Elle fait valoir qu’elle a été embauchée par la société [9] du 26 avril 2015 au 14 mars 2021. Qu’elle a retrouvé un emploi de présentateur reporter toujours en cours, au sein de la société [5] à compter du 1er septembre 2021. Qu’elle n’a exercé aucune activité salariée durant la période du 15 mars 2021 au 31 août 2021 et qu’elle pouvait par conséquent bénéficier à ce titre des allocations d’Aide au Retour à l’Emploi. Qu’elle a ainsi fait opposition à la contrainte délivrée à son encontre par [6] le 6 octobre 2023 lui demandant de rembourser la somme de 6 252,98 euros qu’elle aurait selon lui indument perçue durant cette période d’inactivité. Qu’elle sollicite par conséquent que soit prononcée la nullité de la mise en demeure et de la contrainte délivrées à son encontre au motif que l’absence ou l’insuffisance de motivation obligatoire emporte l’illégalité de l’acte pour vice de forme. Que le motif mentionné tant dans la notification de trop perçu que dans la mise en demeure préalable puis dans la contrainte elle-même est un motif inexact et erroné qui lui a nécessairement causé un grief puisqu’elle n’a pu le contester utilement.
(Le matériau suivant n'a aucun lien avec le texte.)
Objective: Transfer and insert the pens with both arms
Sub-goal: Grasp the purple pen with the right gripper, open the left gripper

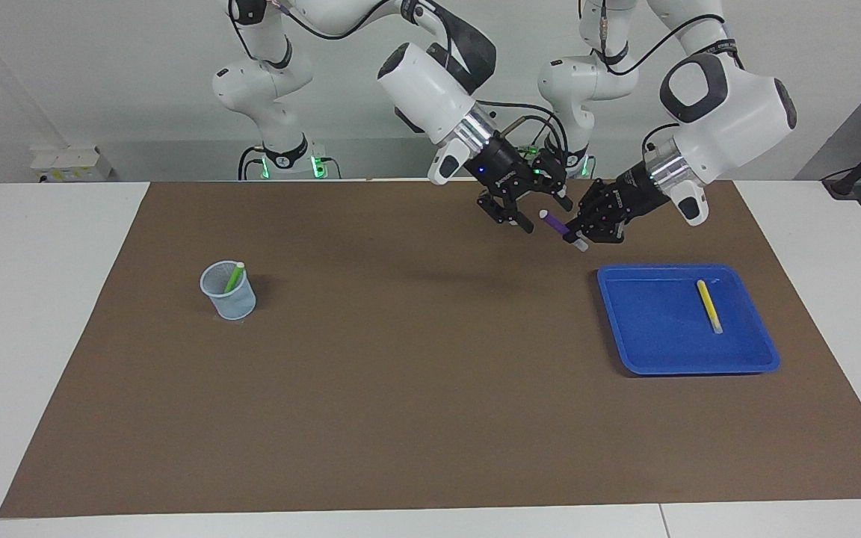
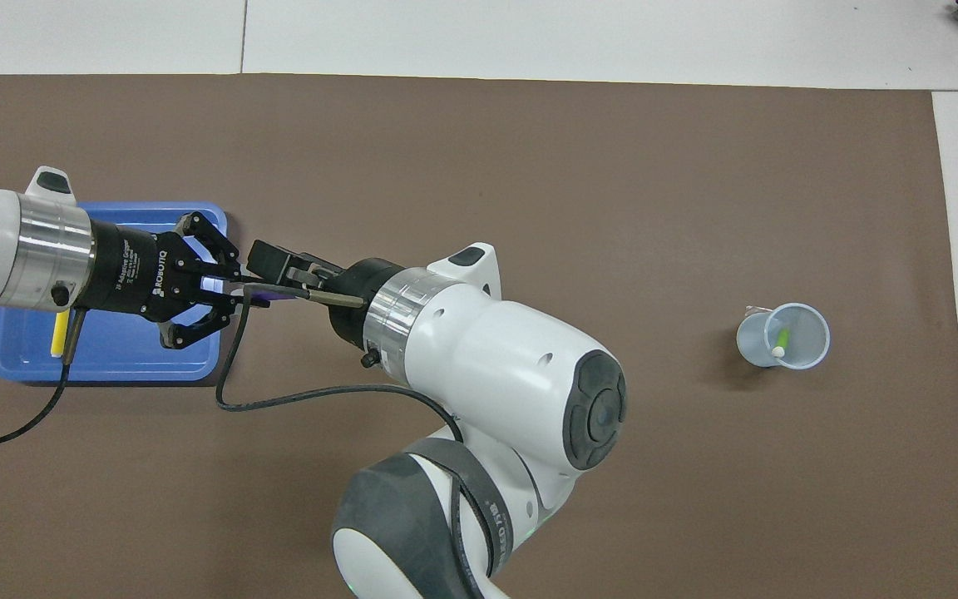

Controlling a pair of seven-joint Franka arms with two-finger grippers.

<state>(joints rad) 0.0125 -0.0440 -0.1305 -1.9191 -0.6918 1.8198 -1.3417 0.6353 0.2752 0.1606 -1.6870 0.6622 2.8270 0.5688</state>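
Brown mat over white table, pale wall

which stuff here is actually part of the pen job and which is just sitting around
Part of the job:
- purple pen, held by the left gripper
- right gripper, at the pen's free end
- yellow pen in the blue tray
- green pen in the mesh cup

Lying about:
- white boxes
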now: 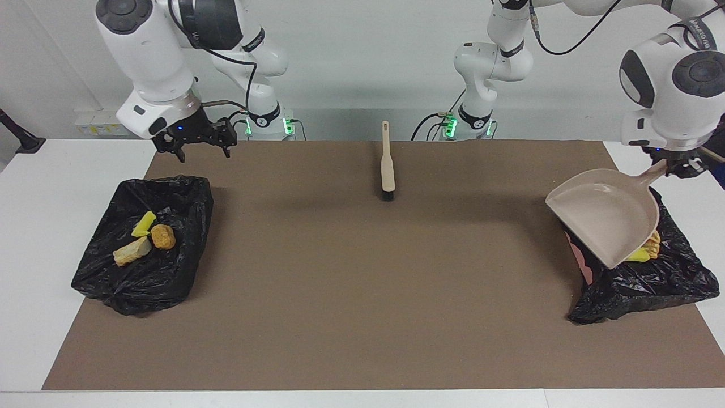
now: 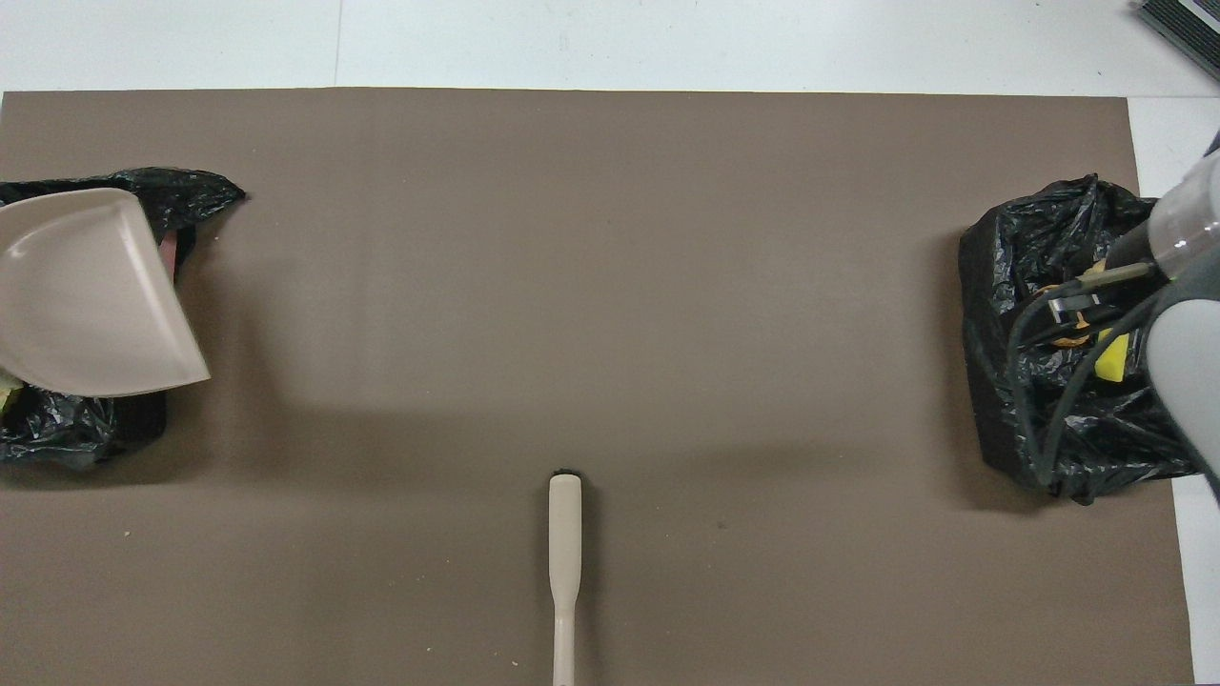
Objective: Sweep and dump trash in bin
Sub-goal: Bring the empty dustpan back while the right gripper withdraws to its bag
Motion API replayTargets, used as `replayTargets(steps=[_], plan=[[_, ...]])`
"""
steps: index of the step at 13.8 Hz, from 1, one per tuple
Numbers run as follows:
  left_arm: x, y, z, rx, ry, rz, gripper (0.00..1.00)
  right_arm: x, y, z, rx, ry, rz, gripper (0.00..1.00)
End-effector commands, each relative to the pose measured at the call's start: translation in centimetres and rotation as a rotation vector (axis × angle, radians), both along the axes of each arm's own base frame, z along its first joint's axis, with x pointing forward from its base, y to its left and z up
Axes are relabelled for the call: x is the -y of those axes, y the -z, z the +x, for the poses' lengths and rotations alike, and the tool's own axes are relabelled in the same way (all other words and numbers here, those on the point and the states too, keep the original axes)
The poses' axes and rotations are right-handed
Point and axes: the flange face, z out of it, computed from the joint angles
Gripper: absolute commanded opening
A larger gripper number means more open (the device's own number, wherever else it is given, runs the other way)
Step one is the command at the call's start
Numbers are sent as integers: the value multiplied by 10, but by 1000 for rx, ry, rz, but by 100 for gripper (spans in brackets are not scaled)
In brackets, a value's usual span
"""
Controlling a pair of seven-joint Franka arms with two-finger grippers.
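Facing view: a brown mat (image 1: 362, 272) covers the white table (image 1: 56, 170). At the right arm's end of the table stands a bin lined with a black bag (image 1: 148, 243); in it lie three scraps of trash (image 1: 146, 238), one yellow sponge piece and two tan chunks. The right gripper (image 1: 195, 141) hangs in the air above the table edge just robot-ward of this bin, its fingers spread wide and holding nothing. A beige-handled brush (image 1: 387, 164) lies on the mat midway between the arms, near the robots, its dark bristles pointing away from them. At the left arm's end stands a second bag-lined bin (image 1: 651, 277). The left gripper (image 1: 682, 165) is clenched on the handle of a beige dustpan (image 1: 606, 218), which is held tilted over this bin with its wide mouth low; yellow and tan scraps (image 1: 645, 250) show under the pan's lower edge, inside the bin. Overhead view: the dustpan (image 2: 86, 295) covers most of the bin at the left arm's end (image 2: 57, 433). The brush (image 2: 564, 562) lies near the bottom edge of the mat (image 2: 610, 286). The right arm (image 2: 1182, 314) and its cable overlap the other bin (image 2: 1058, 429), where a yellow scrap (image 2: 1110, 357) shows; neither gripper's fingers can be made out here.
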Motion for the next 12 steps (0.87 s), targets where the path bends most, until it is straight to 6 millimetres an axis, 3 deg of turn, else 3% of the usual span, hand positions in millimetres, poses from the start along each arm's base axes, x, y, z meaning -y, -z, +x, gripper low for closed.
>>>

Que [6] reconnaît à ce jour que le motif invoqué est inexact puisqu’il en invoque un autre aux termes de ses dernières écritures.

[6] représenté par Maître [B] [H] sollicite que soit constaté le bien-fondé de l’action en répétition de l’indu diligentée par eux-mêmes, de confirmer la contrainte émise le 6 octobre 2023 à l’encontre de Madame [O] [C] et de la condamner au paiement de la somme de 6 252,98 euros correspondant à des allocations ARE indûment versées pour la période du 22 mars 2021 au 31 août 2021 et de la somme de 700,00 euros au titre des dispositions de l’article 700 du code de procédure civile ainsi qu’ aux entiers dépens.

Il fait valoir que Madame [O] [C] a formé opposition le 31 octobre 2023 à la contrainte émise à son encontre alors qu’elle a bien été privée de son emploi du 14 mars 2021 au 1er septembre 2021, date de la signature de son nouveau CDI. Que le bien fondé du trop-perçu résulte d’une révision des droits ouverts à compter du 14 mars 2021 à la suite du dépôt par Madame [O] [C] d’une attestation employeur rectificative faisant état du versement d’une indemnité transactionnelle d’un montant de 47 410 euros perçue par cette dernière au terme de son contrat chez [9]. Que cette indemnité qui rentre dans le calcul d’un différé d’indemnisation plafonné à 150 jours a entrainé le report de son indemnisation au 12 août 2021 de telle sorte que les allocations ARE initialement versées du 22 mars 2021 au 31 août 2021 sont devenues indues. Que ces éléments permettent de justifier le bien-fondé de l’action en répétition de l’indu diligentée par [6] et ayant donné lieu à l’émission de la contrainte en date du 6 octobre 2023.